*EXERCISE REQUIREMENTS*
Please restate each entry word for word and leave the pictures out.

[RECORDS FOR PROCESSING — start]

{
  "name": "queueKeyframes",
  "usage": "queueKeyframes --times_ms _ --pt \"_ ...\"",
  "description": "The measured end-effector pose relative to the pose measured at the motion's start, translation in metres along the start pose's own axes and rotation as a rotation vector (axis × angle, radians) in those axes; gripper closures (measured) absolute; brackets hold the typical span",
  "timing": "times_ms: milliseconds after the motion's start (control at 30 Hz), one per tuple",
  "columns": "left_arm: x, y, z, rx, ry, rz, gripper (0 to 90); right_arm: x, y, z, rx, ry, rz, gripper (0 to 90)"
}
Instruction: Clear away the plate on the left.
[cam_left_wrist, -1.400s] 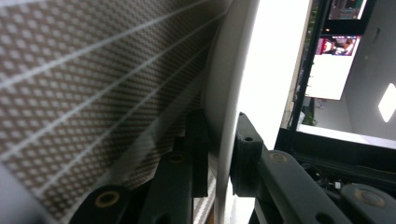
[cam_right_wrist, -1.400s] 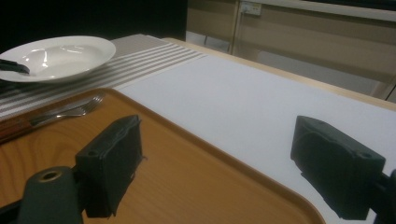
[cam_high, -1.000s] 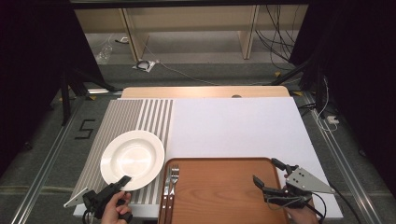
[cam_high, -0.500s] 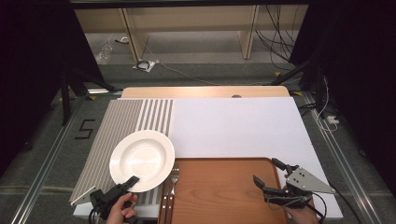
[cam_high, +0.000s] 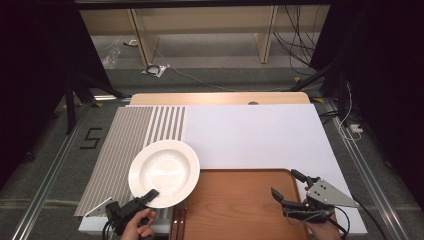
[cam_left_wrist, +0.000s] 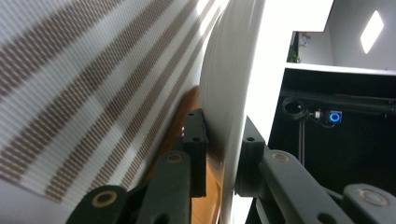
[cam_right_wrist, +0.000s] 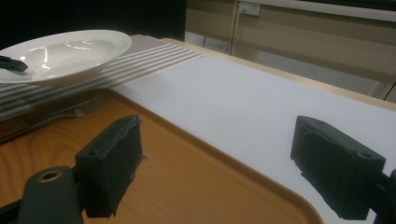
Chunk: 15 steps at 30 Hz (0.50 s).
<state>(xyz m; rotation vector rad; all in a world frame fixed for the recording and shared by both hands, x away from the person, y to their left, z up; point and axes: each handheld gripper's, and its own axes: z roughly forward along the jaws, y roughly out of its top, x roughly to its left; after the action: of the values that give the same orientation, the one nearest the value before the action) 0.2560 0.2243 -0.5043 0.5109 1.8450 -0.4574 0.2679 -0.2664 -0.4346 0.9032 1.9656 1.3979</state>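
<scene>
On the floor left of the surface (cam_high: 250, 135) we read a black mark shaped like the figure 5 (cam_high: 90, 138); no brand or label shows on the things themselves. At the near left our left gripper (cam_high: 150, 194) has its fingers (cam_left_wrist: 194, 140) clamped on the near rim of the plate (cam_high: 164, 172), one finger above and one below. The plate is white, round and glossy, with a broad rim and a shallow well, and bears no pattern. It hangs over the right edge of the striped mat (cam_high: 132, 145) and the near left corner of the wooden tray (cam_high: 240, 205), tilted a little. Under its right side, on the tray's left edge, lies a fork (cam_right_wrist: 70, 112). The tray sits at the near middle, brown with a raised rounded rim. At the near right our right gripper (cam_high: 290, 187) hovers over the tray's right edge, fingers wide apart and gripping nothing.
</scene>
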Motion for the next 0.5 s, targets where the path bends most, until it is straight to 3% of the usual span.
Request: queueKeyframes --times_ms 500 --pt "-0.006 -0.023 0.011 0.098 0.006 0.035 77.9 0.0 0.0 0.0 -0.001 0.0 0.001 17.4"
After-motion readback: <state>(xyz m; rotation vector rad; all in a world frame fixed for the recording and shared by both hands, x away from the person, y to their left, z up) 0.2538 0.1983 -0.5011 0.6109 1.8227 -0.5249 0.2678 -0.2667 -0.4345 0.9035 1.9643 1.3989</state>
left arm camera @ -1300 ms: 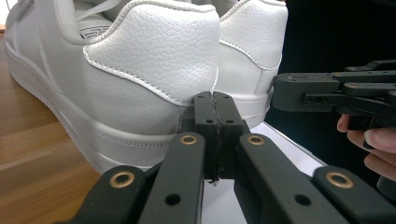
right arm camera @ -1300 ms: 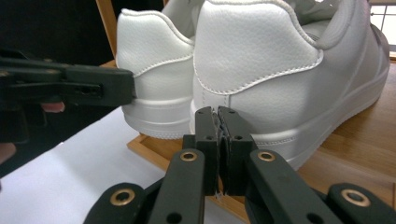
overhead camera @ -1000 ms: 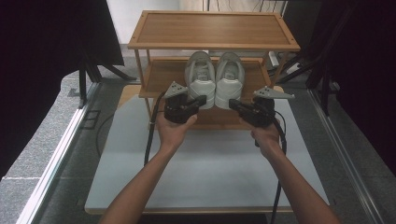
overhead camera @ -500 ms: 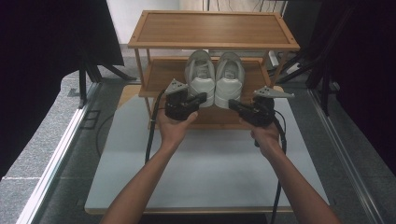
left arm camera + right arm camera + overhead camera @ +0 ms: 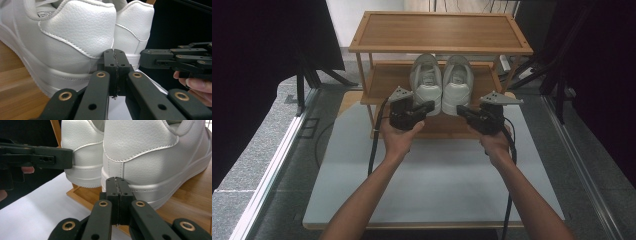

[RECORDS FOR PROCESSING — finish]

*ANSWER TO THIS TASK*
{
  "name": "queueKeyframes",
  "usage": "queueKeyframes --times_ms _ --pt \"_ ...\"",
  "description": "The measured end-effector pose relative to the pose measured at the motion's start, translation in metres along the start pose's own axes and rotation as a rotation vector (axis × angle, radians) in those axes; gripper closures (measured) absolute; brackets hold the typical span",
  "timing": "times_ms: milliseconds after the motion's start (control at 30 Hz), one per tuple",
  "columns": "left_arm: x, y, z, rx, ry, rz, gripper (0 to 90); right_arm: x, y, z, rx, ry, rz, gripper (0 to 90)"
}
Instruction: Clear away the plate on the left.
[cam_left_wrist, -1.400s] 
[cam_right_wrist, -1.400s] 
[cam_high, -1.000s] 
[cam_high, -0.500s] 
[cam_high, +0.000s] 
[cam_left_wrist, +0.000s] 
[cam_right_wrist, +0.000s] 
Chunk: 15 steps at 30 Hz (0.50 s).
<state>(xyz m; rotation vector rad; all in a world frame fixed for the recording and shared by both hands, x away from the person, y to their left, z up; point and axes: each handheld gripper's, and its own axes: z roughly forward along the jaws, y roughly out of its top, x roughly to its left; after the action: of the values that give the same orientation, the one nearest the value before the action) 0.2560 0.2243 -0.5043 0.5109 1.8450 -0.4574 0.2679 -0.2664 -0.4346 0.9032 1.9656 1.3979</state>
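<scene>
On the floor left of the surface (cam_high: 250, 135) we read a black mark shaped like the figure 5 (cam_high: 90, 138); no brand or label shows on the things themselves. At the near left our left gripper (cam_high: 150, 194) has its fingers (cam_left_wrist: 194, 140) clamped on the near rim of the plate (cam_high: 164, 172), one finger above and one below. The plate is white, round and glossy, with a broad rim and a shallow well, and bears no pattern. It hangs over the right edge of the striped mat (cam_high: 132, 145) and the near left corner of the wooden tray (cam_high: 240, 205), tilted a little. Under its right side, on the tray's left edge, lies a fork (cam_right_wrist: 70, 112). The tray sits at the near middle, brown with a raised rounded rim. At the near right our right gripper (cam_high: 290, 187) hovers over the tray's right edge, fingers wide apart and gripping nothing.
</scene>
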Motion for the next 0.5 s, targets where the path bends most, until it is straight to 3% of the usual span.
Request: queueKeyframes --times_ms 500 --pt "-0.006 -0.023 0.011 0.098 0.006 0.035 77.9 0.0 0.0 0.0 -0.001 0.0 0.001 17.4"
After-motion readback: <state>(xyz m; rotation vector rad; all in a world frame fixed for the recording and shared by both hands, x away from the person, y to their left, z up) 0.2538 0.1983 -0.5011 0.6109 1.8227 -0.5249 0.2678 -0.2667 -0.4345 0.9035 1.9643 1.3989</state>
left arm camera @ -1300 ms: 
right arm camera @ -1300 ms: 
overhead camera @ -1000 ms: 
overhead camera @ -500 ms: 
left arm camera + right arm camera + overhead camera @ +0 ms: 

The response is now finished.